What you will do →
Below are lines of data; restate word for word those running from the line containing "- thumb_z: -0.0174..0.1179" to the line containing "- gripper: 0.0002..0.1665", inclusive, and no others.

Provided material →
§ §

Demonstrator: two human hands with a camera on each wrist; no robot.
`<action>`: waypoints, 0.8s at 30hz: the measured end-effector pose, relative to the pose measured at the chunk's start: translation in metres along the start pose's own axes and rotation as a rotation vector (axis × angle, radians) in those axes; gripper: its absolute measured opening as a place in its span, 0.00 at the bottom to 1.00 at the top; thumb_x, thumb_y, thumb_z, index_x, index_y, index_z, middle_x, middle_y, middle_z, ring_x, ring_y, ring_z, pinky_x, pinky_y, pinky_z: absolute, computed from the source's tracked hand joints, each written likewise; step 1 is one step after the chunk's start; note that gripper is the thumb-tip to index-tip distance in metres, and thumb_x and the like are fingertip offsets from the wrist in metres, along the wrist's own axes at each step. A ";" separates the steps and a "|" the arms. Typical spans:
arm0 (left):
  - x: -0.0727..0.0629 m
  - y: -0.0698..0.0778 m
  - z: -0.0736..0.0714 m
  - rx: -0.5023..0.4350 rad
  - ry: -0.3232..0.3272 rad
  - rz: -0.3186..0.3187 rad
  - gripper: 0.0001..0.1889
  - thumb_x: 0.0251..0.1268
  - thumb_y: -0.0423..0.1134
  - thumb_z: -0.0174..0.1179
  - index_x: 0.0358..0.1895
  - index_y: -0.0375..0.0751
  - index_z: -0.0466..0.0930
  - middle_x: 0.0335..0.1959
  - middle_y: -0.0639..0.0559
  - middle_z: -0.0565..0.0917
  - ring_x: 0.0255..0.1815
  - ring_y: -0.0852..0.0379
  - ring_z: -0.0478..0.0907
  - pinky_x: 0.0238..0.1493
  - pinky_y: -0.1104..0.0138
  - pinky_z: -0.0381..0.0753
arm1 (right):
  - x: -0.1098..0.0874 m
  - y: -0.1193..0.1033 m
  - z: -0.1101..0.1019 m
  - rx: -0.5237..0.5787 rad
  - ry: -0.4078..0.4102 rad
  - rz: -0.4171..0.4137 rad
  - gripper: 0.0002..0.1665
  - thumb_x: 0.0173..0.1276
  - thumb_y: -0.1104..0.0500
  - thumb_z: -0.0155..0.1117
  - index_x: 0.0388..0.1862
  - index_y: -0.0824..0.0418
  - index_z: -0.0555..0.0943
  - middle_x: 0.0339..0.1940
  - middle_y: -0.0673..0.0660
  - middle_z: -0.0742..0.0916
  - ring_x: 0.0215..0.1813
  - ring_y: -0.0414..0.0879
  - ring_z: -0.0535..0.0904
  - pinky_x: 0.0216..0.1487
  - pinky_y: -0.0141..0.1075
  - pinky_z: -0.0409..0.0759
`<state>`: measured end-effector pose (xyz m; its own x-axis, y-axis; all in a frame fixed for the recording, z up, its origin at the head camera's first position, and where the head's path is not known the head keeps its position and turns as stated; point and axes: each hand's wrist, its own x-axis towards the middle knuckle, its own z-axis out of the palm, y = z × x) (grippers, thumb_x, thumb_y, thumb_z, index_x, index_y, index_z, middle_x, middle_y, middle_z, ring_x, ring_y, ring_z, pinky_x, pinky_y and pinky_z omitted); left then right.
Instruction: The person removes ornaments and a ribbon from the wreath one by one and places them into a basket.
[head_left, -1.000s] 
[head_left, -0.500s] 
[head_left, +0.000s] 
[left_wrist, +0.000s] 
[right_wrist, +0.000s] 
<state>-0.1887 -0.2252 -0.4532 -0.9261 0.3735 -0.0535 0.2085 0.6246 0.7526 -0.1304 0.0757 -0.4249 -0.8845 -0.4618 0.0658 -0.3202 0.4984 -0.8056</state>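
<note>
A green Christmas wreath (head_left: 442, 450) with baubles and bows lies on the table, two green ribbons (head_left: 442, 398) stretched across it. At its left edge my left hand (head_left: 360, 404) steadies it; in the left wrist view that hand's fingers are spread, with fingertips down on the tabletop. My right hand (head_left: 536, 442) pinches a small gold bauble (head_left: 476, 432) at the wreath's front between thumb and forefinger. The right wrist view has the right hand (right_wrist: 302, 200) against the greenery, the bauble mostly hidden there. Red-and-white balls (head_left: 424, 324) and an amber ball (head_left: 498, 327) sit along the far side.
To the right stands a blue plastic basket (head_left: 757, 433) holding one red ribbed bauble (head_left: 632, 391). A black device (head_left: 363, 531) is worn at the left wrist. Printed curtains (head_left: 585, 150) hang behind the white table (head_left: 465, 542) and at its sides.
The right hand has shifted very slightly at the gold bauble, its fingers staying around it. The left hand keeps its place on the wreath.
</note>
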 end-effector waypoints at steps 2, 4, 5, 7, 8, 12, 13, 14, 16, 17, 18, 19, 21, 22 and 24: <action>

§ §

Output of the task →
  - thumb_z: -0.0174..0.1179
  - index_x: 0.0358..0.1895
  - index_y: -0.0375..0.0751
  - index_z: -0.0466..0.0930
  - middle_x: 0.0335..0.1959
  - middle_y: -0.0639..0.0559
  - middle_z: -0.0565..0.0917
  - ring_x: 0.0255..0.1815
  - ring_y: -0.0852..0.0379
  - ring_z: -0.0478..0.0907
  - pinky_x: 0.0238..0.1493
  - pinky_y: -0.1104..0.0138
  - pinky_z: -0.0381..0.0753
arm1 (right):
  - x: -0.1098..0.0874 m
  - y: -0.1193..0.1033 m
  - z: -0.1101..0.1019 m
  - rx: -0.5237..0.5787 rad
  - ry: -0.4078..0.4102 rad
  - rz: -0.4171..0.4137 rad
  - gripper: 0.0002..0.1665

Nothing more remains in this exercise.